Task objective:
Return every line from the one with "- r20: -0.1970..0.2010" through the one with "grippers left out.", inclusive, exactly as it appears below.

Given information:
◇ ◇ ◇

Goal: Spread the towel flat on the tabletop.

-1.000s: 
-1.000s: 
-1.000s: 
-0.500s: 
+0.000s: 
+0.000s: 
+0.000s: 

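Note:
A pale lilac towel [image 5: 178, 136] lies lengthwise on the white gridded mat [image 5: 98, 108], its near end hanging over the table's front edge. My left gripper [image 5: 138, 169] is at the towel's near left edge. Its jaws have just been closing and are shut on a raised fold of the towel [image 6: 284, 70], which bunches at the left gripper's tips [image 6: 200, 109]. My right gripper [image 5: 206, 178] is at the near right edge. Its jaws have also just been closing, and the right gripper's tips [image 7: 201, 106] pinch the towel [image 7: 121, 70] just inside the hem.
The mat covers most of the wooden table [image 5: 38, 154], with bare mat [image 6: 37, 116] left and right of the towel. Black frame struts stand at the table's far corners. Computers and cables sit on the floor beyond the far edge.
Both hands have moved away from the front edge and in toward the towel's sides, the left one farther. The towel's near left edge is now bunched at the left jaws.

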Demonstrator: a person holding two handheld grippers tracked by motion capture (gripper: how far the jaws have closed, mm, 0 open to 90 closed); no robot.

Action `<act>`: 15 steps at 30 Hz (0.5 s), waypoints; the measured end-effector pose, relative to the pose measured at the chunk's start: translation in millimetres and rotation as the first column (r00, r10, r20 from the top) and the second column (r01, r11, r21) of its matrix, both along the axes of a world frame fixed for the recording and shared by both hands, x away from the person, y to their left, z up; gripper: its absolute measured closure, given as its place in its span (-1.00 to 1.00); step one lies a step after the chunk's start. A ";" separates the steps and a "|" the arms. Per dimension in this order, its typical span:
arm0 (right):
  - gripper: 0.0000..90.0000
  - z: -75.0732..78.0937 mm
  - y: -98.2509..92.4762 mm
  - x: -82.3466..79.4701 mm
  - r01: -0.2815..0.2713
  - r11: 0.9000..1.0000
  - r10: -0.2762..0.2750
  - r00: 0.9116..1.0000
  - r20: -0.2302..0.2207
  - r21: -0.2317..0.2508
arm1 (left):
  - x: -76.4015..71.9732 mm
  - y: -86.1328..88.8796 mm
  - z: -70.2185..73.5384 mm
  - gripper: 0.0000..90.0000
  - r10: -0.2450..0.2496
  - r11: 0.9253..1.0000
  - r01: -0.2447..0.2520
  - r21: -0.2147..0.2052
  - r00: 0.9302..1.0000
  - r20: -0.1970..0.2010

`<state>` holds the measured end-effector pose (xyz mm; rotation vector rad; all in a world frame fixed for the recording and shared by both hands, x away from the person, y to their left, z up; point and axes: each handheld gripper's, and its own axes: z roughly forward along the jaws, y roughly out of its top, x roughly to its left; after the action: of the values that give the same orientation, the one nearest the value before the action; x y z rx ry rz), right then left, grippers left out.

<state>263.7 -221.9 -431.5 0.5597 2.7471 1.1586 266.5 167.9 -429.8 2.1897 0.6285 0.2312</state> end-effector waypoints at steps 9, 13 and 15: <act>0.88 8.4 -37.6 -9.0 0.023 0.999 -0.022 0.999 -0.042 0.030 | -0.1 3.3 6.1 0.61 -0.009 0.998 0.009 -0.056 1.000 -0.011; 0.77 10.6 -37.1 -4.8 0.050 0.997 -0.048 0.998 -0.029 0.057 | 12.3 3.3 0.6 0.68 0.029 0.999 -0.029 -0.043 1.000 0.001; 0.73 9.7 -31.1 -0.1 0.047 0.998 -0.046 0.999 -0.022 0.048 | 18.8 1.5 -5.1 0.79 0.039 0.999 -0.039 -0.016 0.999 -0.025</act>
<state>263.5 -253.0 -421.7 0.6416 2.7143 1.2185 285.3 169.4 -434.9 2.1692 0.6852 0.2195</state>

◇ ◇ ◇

Reply to the exercise:
  - r20: -0.1970..0.2010

`<state>` holds the measured end-effector pose (xyz mm; rotation vector rad; all in a world frame fixed for the recording and shared by both hands, x away from the person, y to their left, z up; point and axes: each handheld gripper's, and its own axes: z roughly forward along the jaws, y roughly out of its top, x roughly to its left; after the action: of the values that give the same orientation, the one nearest the value before the action; x y z rx ry rz), right then left, grippers left out.

This concludes the answer to the exercise.